MHAW’21 Guest Talk: “Seeking the Pause in Everyday Living” by Gary Chia
- rafflesinstitution5
- Oct 16, 2021
- 2 min read
Updated: Jul 14, 2023
by Genevieve Lim

Amidst the busy hassle of our daily lives, on 13 August, Rafflesians and teachers gathered together to slow down. In his session titled ‘Seeking the Pause in Everyday Living’, Mr Gary Chia, an ex-counsellor at RI, brought us through a few mindfulness exercises.
Holding a piece of soft fruit or chocolate in your hand, take a few minutes to sense it. What do you feel on your hand? What do you see? Can you hear your piece of fruit? How does it feel like on your lips, in your mouth? Are there different layers of taste?
Research has shown that being mindful during meals helps us to really taste what we’re eating, even aiding in weight loss! Mr Chia challenged us to slow down for one meal a week, to savour the taste and enjoy what we are doing.
The next few exercises, or mindful movements, were some simple stretches. Stretches help to improve blood flow to our muscles, relieving stress and calming the mind. They can be done seated or standing. Breathe into your stretches, and enjoy them!
Close your eyes. Focus on your external environment, the sounds, the feel of your chair against your skin. Feel your breath coming out of your nose, your belly moving. Move your focus from inwards to outwards.
Stretch out your hands at your sides. Lift them as you breathe in, lower them as you breathe out. Feel your body as you breathe: what aches, creaks, sounds are there?

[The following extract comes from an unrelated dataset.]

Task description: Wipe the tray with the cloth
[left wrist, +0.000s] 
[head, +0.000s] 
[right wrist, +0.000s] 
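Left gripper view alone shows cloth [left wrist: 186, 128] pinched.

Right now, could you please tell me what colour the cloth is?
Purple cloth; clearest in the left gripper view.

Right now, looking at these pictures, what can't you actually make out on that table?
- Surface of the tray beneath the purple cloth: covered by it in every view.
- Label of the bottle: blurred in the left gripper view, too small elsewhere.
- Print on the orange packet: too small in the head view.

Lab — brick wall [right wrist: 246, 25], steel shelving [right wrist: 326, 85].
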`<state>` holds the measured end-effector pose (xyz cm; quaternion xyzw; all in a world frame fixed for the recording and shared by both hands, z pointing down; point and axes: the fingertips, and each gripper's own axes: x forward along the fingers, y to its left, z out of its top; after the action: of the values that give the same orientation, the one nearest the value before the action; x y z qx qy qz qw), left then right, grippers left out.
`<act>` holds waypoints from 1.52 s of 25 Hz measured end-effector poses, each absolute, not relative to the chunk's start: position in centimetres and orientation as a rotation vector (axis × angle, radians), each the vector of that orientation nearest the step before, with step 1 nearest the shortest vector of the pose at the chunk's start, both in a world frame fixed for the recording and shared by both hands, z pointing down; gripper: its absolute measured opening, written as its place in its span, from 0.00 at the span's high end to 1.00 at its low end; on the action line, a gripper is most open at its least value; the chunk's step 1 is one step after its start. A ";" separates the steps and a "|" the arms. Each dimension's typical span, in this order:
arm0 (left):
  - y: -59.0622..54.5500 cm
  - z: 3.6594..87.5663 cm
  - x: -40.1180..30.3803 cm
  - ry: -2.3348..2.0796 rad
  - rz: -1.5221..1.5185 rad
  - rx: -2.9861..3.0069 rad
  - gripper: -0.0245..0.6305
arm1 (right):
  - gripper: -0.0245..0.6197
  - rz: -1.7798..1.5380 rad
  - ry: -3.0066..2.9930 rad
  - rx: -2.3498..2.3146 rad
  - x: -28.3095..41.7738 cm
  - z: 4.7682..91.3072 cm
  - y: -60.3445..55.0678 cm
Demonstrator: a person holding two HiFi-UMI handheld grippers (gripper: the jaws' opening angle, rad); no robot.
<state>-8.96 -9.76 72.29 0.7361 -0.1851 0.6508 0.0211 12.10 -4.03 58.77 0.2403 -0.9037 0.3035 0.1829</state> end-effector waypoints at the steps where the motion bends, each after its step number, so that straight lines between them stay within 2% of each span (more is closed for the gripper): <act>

Rotate your waist with your hands on your hips.
Lift one leg up as you breathe in, put it down as you breathe out. If standing, try to maintain your balance.
Standing up, lift one knee up in front of you. Draw semi-circles with your knee, breathing in and out. Maintain your balance, before switching legs.
Being fully aware of our physical body helps us to identify areas where we might be in pain or stiff. Balancing activities require our focus, preventing us from multitasking in the moment.
Mr Chia recommended taking a check every day on how we can take a pause or do self-care. While he recommended 20-30 minutes a day, he emphasised that it is not a number to strive towards, merely a guideline. Below are a few helpful tips from his session!
Choose a moment when you can relax (eg. half an hour before you sleep/early in the morning)
When overwhelmed, distance yourself from your stressor
Schedule two minute breaks every hour
Practise deep breathing
Try being alone/journalling/listening to music/being aware of your senses
Calming music may help you to relax
For the sleepy: be aware that your body feels tired; it’s a signal to rest or practise more! You may want to try mindfulness while standing so you don’t fall asleep
Mindfulness helps us to take a step back from expectations. Carving out the headspace to be mindful for a few moments helps us to live honestly and freely: only in being kind to ourselves, can we be kind to others.